» WHAT TO WORK ON
Copy out the entries that follow, unchanged.

[Opening DATA FOR THE TASK section]

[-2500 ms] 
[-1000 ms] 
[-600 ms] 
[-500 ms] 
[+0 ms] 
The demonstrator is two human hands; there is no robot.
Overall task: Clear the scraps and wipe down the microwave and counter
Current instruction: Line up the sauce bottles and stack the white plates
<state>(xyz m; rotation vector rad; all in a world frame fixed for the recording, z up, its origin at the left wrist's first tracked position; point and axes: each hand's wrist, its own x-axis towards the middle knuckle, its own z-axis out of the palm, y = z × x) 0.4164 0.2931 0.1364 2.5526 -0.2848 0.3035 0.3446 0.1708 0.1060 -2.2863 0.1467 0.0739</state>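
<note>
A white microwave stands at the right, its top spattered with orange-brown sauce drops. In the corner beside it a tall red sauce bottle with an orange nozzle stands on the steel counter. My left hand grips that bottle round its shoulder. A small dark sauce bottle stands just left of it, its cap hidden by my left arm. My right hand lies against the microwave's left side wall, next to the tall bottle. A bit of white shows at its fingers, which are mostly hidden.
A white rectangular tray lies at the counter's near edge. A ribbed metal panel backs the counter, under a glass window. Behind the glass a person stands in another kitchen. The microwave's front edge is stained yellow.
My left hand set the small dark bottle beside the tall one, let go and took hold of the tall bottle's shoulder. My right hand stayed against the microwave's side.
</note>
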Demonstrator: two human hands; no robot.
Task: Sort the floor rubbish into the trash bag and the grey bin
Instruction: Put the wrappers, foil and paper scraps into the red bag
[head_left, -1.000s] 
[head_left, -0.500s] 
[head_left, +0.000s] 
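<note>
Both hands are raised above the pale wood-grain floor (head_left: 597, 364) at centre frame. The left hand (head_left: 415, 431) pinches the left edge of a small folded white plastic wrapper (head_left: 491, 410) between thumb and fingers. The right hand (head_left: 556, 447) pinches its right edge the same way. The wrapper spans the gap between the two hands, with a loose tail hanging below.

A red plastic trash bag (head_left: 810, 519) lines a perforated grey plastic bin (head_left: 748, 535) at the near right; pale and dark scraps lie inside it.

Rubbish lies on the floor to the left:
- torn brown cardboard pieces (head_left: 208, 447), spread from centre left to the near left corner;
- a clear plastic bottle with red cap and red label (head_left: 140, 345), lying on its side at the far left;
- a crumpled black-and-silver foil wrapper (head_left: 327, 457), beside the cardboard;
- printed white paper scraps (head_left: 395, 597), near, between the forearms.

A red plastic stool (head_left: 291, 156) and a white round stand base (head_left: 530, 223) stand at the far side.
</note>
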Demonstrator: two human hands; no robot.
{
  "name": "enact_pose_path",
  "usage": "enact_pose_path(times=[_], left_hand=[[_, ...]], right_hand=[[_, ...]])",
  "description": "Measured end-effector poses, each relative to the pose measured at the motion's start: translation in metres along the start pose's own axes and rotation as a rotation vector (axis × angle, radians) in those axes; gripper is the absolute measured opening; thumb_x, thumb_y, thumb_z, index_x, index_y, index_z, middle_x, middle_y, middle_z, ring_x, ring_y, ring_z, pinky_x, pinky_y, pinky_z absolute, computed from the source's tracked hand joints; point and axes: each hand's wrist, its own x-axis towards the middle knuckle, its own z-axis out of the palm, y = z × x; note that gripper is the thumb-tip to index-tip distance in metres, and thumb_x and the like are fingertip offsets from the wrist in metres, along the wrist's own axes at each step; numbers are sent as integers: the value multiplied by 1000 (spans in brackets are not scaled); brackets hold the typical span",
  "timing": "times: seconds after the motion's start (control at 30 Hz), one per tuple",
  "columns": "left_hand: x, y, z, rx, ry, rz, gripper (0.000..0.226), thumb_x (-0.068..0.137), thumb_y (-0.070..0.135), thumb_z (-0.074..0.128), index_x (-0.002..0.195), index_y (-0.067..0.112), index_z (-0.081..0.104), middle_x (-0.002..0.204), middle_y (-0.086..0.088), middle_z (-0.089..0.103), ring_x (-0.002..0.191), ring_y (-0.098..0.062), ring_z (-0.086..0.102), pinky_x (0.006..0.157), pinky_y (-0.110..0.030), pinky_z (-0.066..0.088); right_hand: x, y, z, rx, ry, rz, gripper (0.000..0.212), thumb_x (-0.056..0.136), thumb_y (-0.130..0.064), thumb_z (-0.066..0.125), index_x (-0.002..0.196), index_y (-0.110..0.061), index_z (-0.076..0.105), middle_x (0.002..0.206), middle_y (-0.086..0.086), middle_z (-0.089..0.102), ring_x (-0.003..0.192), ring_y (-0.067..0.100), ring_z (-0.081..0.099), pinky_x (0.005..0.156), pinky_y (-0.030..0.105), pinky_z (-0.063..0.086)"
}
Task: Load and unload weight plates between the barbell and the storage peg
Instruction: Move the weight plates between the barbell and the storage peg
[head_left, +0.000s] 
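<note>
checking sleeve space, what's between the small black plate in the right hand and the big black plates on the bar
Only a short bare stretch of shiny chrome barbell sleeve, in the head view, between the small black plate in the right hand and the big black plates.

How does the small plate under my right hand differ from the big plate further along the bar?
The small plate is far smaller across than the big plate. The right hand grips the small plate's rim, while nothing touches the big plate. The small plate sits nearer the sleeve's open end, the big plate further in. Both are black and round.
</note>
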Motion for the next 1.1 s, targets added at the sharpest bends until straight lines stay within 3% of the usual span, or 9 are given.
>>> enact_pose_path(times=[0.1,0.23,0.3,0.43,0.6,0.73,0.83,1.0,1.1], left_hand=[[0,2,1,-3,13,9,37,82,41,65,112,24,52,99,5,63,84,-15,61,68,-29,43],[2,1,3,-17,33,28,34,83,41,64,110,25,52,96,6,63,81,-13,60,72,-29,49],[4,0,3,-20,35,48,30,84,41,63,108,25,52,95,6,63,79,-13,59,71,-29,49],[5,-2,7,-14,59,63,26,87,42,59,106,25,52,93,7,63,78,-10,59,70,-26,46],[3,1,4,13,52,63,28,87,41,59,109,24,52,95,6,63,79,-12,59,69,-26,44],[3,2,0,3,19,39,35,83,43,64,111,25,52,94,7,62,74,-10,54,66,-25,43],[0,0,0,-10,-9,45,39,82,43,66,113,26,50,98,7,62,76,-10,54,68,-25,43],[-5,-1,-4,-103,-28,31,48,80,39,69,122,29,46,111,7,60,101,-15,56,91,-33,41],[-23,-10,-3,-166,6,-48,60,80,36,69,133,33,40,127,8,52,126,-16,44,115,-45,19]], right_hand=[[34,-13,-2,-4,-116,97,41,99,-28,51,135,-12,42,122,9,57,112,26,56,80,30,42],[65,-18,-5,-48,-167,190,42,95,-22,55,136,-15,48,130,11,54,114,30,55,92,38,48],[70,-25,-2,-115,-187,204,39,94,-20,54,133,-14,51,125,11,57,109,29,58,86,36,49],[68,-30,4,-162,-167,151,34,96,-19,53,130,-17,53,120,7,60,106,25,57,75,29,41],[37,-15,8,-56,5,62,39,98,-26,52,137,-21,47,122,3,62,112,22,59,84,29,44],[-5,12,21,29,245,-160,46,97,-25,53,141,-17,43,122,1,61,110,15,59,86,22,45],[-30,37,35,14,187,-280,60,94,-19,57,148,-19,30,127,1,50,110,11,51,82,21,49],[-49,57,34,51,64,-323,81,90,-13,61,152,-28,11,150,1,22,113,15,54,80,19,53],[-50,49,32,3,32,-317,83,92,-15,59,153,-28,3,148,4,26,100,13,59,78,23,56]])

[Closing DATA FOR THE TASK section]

» WRITTEN SOLUTION
[-2500 ms] 
[-1000 ms] 
[-600 ms] 
[-500 ms] 
[+0 ms] 
The demonstrator is two human hands; there is no robot.
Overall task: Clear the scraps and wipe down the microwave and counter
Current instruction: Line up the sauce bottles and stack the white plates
<state>(xyz m; rotation vector rad; all in a world frame fixed for the recording, z up, its origin at the left wrist's first tracked position; point and axes: each hand's wrist, its own x-axis towards the middle knuckle, its own z-axis out of the palm, y = z × x) 0.4164 0.2931 0.1364 2.5526 -0.2848 0.3035 0.3446 0.1708 0.1060 -2.2863 0.1467 0.0739</state>
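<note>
A white microwave stands at the right, its top spattered with orange-brown sauce drops. In the corner beside it a tall red sauce bottle with an orange nozzle stands on the steel counter. My left hand grips that bottle round its shoulder. A small dark sauce bottle stands just left of it, its cap hidden by my left arm. My right hand lies against the microwave's left side wall, next to the tall bottle. A bit of white shows at its fingers, which are mostly hidden.
A white rectangular tray lies at the counter's near edge. A ribbed metal panel backs the counter, under a glass window. Behind the glass a person stands in another kitchen. The microwave's front edge is stained yellow.
My left hand set the small dark bottle beside the tall one, let go and took hold of the tall bottle's shoulder. My right hand stayed against the microwave's side.
</note>
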Demonstrator: two human hands; no robot.
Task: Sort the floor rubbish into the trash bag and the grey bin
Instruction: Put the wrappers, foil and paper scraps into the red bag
[head_left, -1.000s] 
[head_left, -0.500s] 
[head_left, +0.000s] 
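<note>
Both hands are raised above the pale wood-grain floor (head_left: 597, 364) at centre frame. The left hand (head_left: 415, 431) pinches the left edge of a small folded white plastic wrapper (head_left: 491, 410) between thumb and fingers. The right hand (head_left: 556, 447) pinches its right edge the same way. The wrapper spans the gap between the two hands, with a loose tail hanging below.

A red plastic trash bag (head_left: 810, 519) lines a perforated grey plastic bin (head_left: 748, 535) at the near right; pale and dark scraps lie inside it.

Rubbish lies on the floor to the left:
- torn brown cardboard pieces (head_left: 208, 447), spread from centre left to the near left corner;
- a clear plastic bottle with red cap and red label (head_left: 140, 345), lying on its side at the far left;
- a crumpled black-and-silver foil wrapper (head_left: 327, 457), beside the cardboard;
- printed white paper scraps (head_left: 395, 597), near, between the forearms.

A red plastic stool (head_left: 291, 156) and a white round stand base (head_left: 530, 223) stand at the far side.
</note>
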Demonstrator: two human hands; no robot.
{
  "name": "enact_pose_path",
  "usage": "enact_pose_path(times=[_], left_hand=[[_, ...]], right_hand=[[_, ...]])",
  "description": "Measured end-effector poses, each relative to the pose measured at the motion's start: translation in metres along the start pose's own axes and rotation as a rotation vector (axis × angle, radians) in those axes; gripper is the absolute measured opening; thumb_x, thumb_y, thumb_z, index_x, index_y, index_z, middle_x, middle_y, middle_z, ring_x, ring_y, ring_z, pinky_x, pinky_y, pinky_z absolute, computed from the source's tracked hand joints; point and axes: each hand's wrist, its own x-axis towards the middle knuckle, its own z-axis out of the palm, y = z × x; note that gripper is the thumb-tip to index-tip distance in metres, and thumb_x and the like are fingertip offsets from the wrist in metres, along the wrist's own axes at each step; numbers are sent as integers: the value multiplied by 1000 (spans in brackets are not scaled); brackets hold the typical span",
  "timing": "times: seconds after the motion's start (control at 30 Hz), one per tuple",
  "columns": "left_hand: x, y, z, rx, ry, rz, gripper (0.000..0.226), thumb_x (-0.068..0.137), thumb_y (-0.070..0.135), thumb_z (-0.074..0.128), index_x (-0.002..0.195), index_y (-0.067..0.112), index_z (-0.081..0.104), middle_x (-0.002..0.204), middle_y (-0.086..0.088), middle_z (-0.089..0.103), ring_x (-0.002..0.191), ring_y (-0.098..0.062), ring_z (-0.086..0.102), pinky_x (0.006..0.157), pinky_y (-0.110..0.030), pinky_z (-0.066..0.088); right_hand: x, y, z, rx, ry, rz, gripper (0.000..0.212), thumb_x (-0.056..0.136), thumb_y (-0.130..0.064), thumb_z (-0.066..0.125), index_x (-0.002..0.196), index_y (-0.110..0.061), index_z (-0.076..0.105), middle_x (0.002..0.206), middle_y (-0.086..0.086), middle_z (-0.089..0.102), ring_x (-0.003..0.192), ring_y (-0.067..0.100), ring_z (-0.081..0.099), pinky_x (0.005..0.156), pinky_y (-0.030..0.105), pinky_z (-0.063..0.086)"
}
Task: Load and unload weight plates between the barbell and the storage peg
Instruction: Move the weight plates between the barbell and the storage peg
[head_left, +0.000s] 
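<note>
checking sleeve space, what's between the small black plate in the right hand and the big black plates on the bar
Only a short bare stretch of shiny chrome barbell sleeve, in the head view, between the small black plate in the right hand and the big black plates.

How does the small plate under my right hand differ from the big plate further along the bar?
The small plate is far smaller across than the big plate. The right hand grips the small plate's rim, while nothing touches the big plate. The small plate sits nearer the sleeve's open end, the big plate further in. Both are black and round.
</note>
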Motion for the next 1.1 s, targets added at the sharpest bends until straight lines stay within 3% of the usual span, or 9 are given.
>>> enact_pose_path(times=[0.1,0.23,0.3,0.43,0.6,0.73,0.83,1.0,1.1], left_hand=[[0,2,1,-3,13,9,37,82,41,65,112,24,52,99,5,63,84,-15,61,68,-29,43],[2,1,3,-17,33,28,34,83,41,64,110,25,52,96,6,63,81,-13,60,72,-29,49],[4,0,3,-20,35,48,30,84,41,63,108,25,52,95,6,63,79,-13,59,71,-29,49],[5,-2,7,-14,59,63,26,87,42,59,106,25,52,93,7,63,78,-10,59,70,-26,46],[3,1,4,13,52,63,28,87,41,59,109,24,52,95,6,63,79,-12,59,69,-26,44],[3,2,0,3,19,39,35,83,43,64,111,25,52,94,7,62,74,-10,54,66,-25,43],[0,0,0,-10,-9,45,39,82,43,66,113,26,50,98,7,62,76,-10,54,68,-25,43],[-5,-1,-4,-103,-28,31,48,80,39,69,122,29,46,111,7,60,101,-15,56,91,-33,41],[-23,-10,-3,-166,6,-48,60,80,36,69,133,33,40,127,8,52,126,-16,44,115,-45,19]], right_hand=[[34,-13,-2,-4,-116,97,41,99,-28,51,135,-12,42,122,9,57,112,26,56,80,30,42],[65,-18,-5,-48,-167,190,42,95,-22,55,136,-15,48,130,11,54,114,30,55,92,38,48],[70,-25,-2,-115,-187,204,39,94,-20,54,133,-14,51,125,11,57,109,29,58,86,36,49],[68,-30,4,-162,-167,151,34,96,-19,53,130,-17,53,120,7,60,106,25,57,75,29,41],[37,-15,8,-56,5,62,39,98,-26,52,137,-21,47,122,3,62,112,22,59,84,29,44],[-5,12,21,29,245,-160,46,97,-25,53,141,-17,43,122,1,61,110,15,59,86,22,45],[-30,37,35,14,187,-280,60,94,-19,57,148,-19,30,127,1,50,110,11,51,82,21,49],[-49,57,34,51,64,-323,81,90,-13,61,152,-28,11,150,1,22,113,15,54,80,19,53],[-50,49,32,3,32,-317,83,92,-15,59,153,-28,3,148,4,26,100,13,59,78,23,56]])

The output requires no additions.